Comparisons Between Sample Means

It’s often the case that we may sample independently from a population, and develop some hypothesis that may indicate that the means for the independent samples are in fact different from one another. Taking the example we noted in the hypothesis testing section, perhaps we care about the size of fiddler crabs, and if the crabs are from multiple sites, we could say that, between two sites of interest, we might believe there to be a size difference. Well, let’s perform a statistical test to see if there is support for this hypothesis.

Before proceeding, ensure you have installed the R packages used in this tutorial, such as lterdatasampler, ggpubr, dplyr, and ggthemes. You can install them using install.packages("package_name") in your R console.

It is generally best in statistics, especially when starting out on our own individual journeys as statisticians, to choose the simplest test that A) will answer our question, and B) we can satisfy the assumptions of.
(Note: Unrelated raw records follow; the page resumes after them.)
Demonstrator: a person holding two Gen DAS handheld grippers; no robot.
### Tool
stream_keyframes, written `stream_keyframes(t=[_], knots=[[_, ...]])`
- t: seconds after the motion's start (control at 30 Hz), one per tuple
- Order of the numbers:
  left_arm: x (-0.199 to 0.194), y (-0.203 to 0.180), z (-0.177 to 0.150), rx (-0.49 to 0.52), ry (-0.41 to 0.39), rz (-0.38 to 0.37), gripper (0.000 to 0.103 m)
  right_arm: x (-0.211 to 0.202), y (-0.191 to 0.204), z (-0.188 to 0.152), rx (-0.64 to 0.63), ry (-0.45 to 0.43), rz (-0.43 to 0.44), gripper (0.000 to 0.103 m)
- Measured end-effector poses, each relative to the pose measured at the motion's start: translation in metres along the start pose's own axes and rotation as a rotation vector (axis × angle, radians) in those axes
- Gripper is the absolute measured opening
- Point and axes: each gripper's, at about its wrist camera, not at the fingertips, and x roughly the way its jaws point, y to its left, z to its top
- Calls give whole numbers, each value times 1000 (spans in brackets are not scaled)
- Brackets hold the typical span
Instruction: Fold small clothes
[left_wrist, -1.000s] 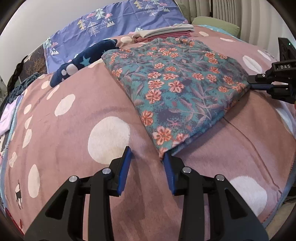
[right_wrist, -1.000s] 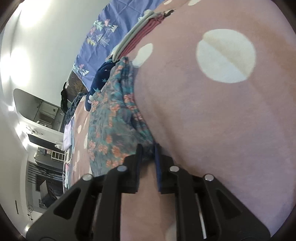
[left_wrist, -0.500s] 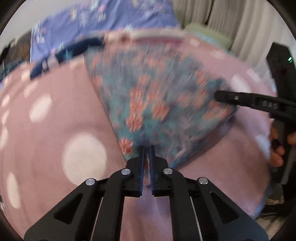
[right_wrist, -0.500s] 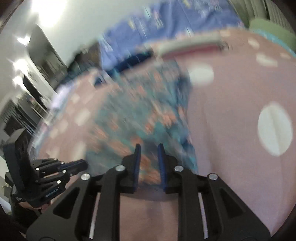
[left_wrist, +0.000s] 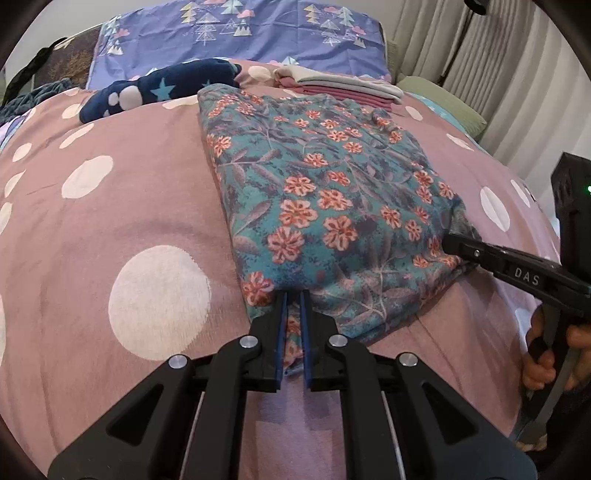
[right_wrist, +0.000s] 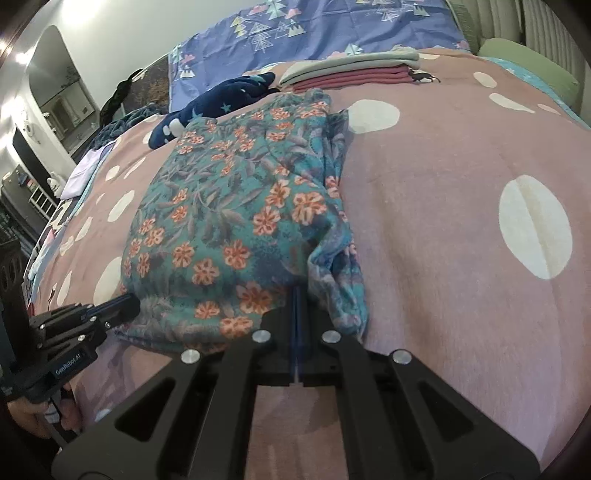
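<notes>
A teal floral garment (left_wrist: 325, 192) lies folded in a rough rectangle on the pink dotted blanket (left_wrist: 110, 206). It also shows in the right wrist view (right_wrist: 236, 221). My left gripper (left_wrist: 294, 295) is shut on the garment's near left corner. My right gripper (right_wrist: 298, 290) is shut on its near right corner, where the cloth bunches up. The right gripper also shows in the left wrist view (left_wrist: 452, 242), and the left gripper shows in the right wrist view (right_wrist: 127, 304).
A stack of folded grey and maroon clothes (left_wrist: 340, 86) sits at the back of the bed. A navy star-patterned piece (left_wrist: 162, 88) lies at the back left. A purple pillow (left_wrist: 236, 33) leans behind. Curtains (left_wrist: 480, 55) hang at the right.
My left gripper was open beside the garment's corner and has closed on it. Both grippers have swung round to the near edge. The right stays shut on the cloth.
</notes>
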Motion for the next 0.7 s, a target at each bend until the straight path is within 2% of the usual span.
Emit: stream_keyframes(t=[0.03, 0.1, 0.13, 0.2, 0.27, 0.3, 0.33, 0.4, 0.47, 0.53, 0.6, 0.63, 0.7], knots=[[-2, -1, 2, 4, 2, 2, 8, -6, 2, 2, 3, -4, 0, 5], [-11, -5, 9, 34, -26, 12, 8, -18, 9, 8, -22, -43, -2, 30], [-14, -6, 12, 46, -38, 20, 8, -27, 12, 13, -50, -81, -16, 36], [-20, -9, 21, 68, -65, 33, 9, -38, 12, 27, -89, -125, -16, 52], [-21, -8, 29, 74, -69, 40, 10, -37, 3, 42, -79, -119, 0, 59], [-20, -7, 32, 73, -69, 44, 10, -35, -2, 48, -69, -107, -5, 66], [-19, -7, 36, 69, -64, 48, 11, -29, -11, 57, -53, -80, -21, 68], [-17, -4, 41, 60, -64, 48, 12, -18, -26, 68, -24, -29, -27, 68], [-14, 0, 46, 53, -64, 46, 13, -9, -34, 76, 1, 15, 9, 68], [-8, 5, 51, 37, -54, 43, 27, -4, -40, 80, 12, 23, 36, 68], [-4, 12, 57, 10, -62, 43, 63, -1, -41, 85, 7, 8, 73, 68], [-1, 18, 61, -6, -75, 41, 67, 0, -42, 86, 9, -1, 96, 68], [7, 25, 68, -3, -56, 34, 68, 2, -44, 89, 16, -14, 132, 68]])
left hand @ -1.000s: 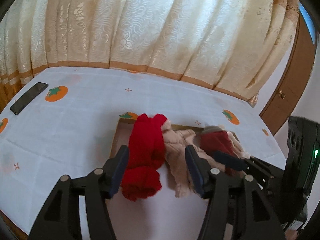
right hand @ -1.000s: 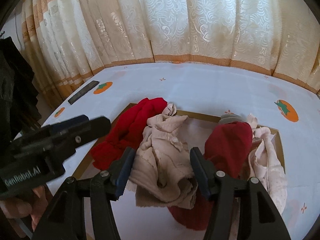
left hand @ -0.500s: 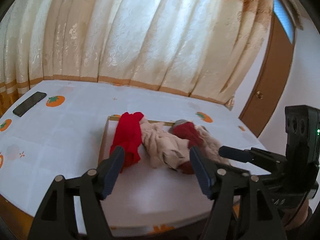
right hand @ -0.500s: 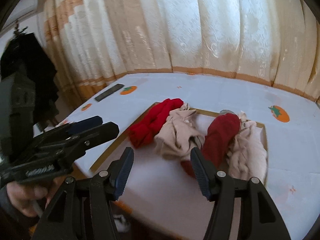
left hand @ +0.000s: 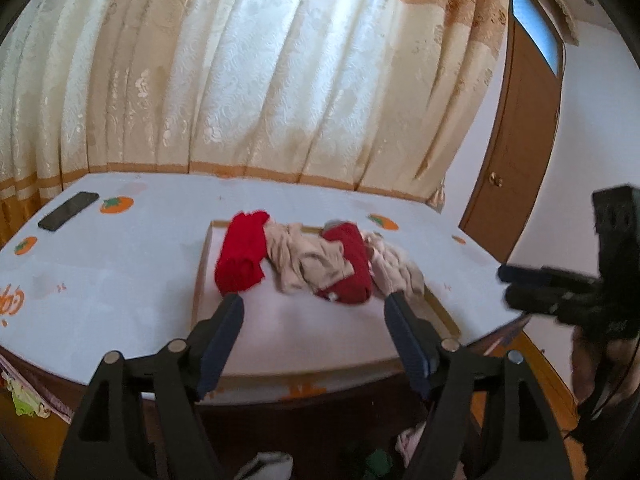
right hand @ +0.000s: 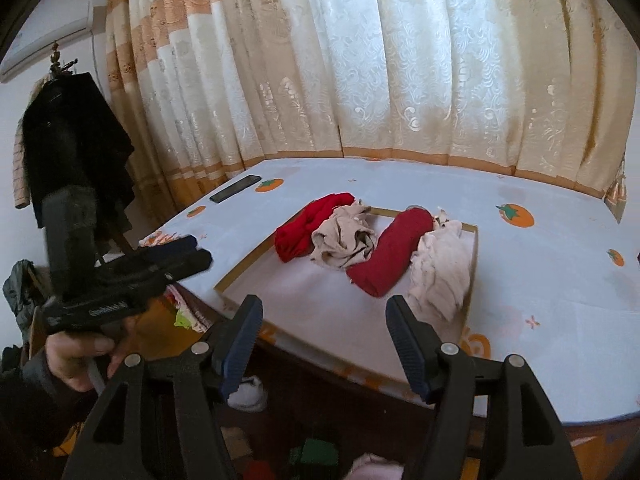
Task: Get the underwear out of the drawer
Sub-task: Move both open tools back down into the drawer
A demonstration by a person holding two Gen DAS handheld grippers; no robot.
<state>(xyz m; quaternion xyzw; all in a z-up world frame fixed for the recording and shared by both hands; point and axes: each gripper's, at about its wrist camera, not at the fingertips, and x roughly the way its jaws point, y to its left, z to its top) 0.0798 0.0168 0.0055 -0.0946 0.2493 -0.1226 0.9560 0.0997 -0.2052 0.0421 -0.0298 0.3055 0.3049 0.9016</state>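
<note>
Curtain (left hand: 248, 80) fills the upper frame in both views. Only the left wrist view shows the brown door (left hand: 528, 128) at upper right; only the right wrist view shows the dark coat (right hand: 72, 140) hanging at upper left and a hand (right hand: 80, 354) at lower left gripping the other tool's handle.

Tabletop (left hand: 100, 272) with a white cloth and orange fruit prints spans mid-frame. A shallow wood-rimmed drawer (left hand: 202, 264) lies on it at centre, near the front edge. A dark phone (left hand: 68, 211) lies on the cloth at far left, well apart from the drawer.

Underwear sits in a row across the drawer's far half: bright red piece (left hand: 240, 256) at left, beige piece (left hand: 308, 260) next to it, dark red roll (left hand: 352, 268) overlapping the beige, pale pink piece (left hand: 396, 264) at right. The right wrist view shows the pale one draped toward the drawer's right rim.

Left tool (left hand: 314, 312) is at lower centre of its view, jaws wide apart and just been opening, nothing between the pads; the row lies beyond the tips, not touching. Right tool (right hand: 324, 316) likewise: jaws spread, just been opening, empty, tips short of the dark red roll and pale piece. Each tool appears at the side of the other's view, off the tabletop edge.

Clothing scraps on the floor at bottom frame, blurred.
</note>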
When comparing two sample means, the standard test to perform here is the two-sample t-test. The test statistic is calculated as:

t = \frac{(\bar{Y_1} - \bar{Y_2}) - (\mu_1 - \mu_2)_0}{SE_{Y_1 - Y_2}}

This test assumes three major things:

  1. Normality: Data in each group are approximately normally distributed.
  2. Homoskedasticity: (Equality of variances) Data in each group have approximately the same variance.
  3. Independence: The samples are independent. This means the observations in one group are not related to or influenced by observations in the other group, and observations within each group are also independent of each other (e.g., one crab’s size doesn’t affect another crab’s size within the same sample). This assumption is primarily met through careful study design and data collection procedures, ensuring that the selection of one subject or measurement does not influence another. Unlike normality or homoskedasticity, it’s not typically assessed with a post-hoc statistical test on the data itself but is a fundamental aspect of how the data were gathered.

Our question is simply that we believe there is a size difference between crabs from different locations. Let’s start by attempting to justify these assumptions, and if we can, using the simple test.

Two-sided T-tests

We’ll use data on crab sizes:

library(tidyverse)
library(lterdatasampler)

crab_sizes <- lterdatasampler::pie_crab
crab_sizes
## tibble [392 × 9] (S3: tbl_df/tbl/data.frame)
##  $ date         : Date[1:392], format: "2016-07-24" "2016-07-24" "2016-07-24" "2016-07-24" ...
##  $ latitude     : num [1:392] 30 30 30 30 30 30 30 30 30 30 ...
##  $ site         : Factor w/ 13 levels "BC","CC","CT",..: 5 5 5 5 5 5 5 5 5 5 ...
##  $ size         : num [1:392] 12.4 14.2 14.5 12.9 12.4 ...
##  $ air_temp     : num [1:392] 21.8 21.8 21.8 21.8 21.8 ...
##  $ air_temp_sd  : num [1:392] 6.39 6.39 6.39 6.39 6.39 ...
##  $ water_temp   : num [1:392] 24.5 24.5 24.5 24.5 24.5 ...
##  $ water_temp_sd: num [1:392] 6.12 6.12 6.12 6.12 6.12 ...
##  $ name         : Factor w/ 13 levels "Bare Cove Park",..: 4 4 4 4 4 4 4 4 4 4 ...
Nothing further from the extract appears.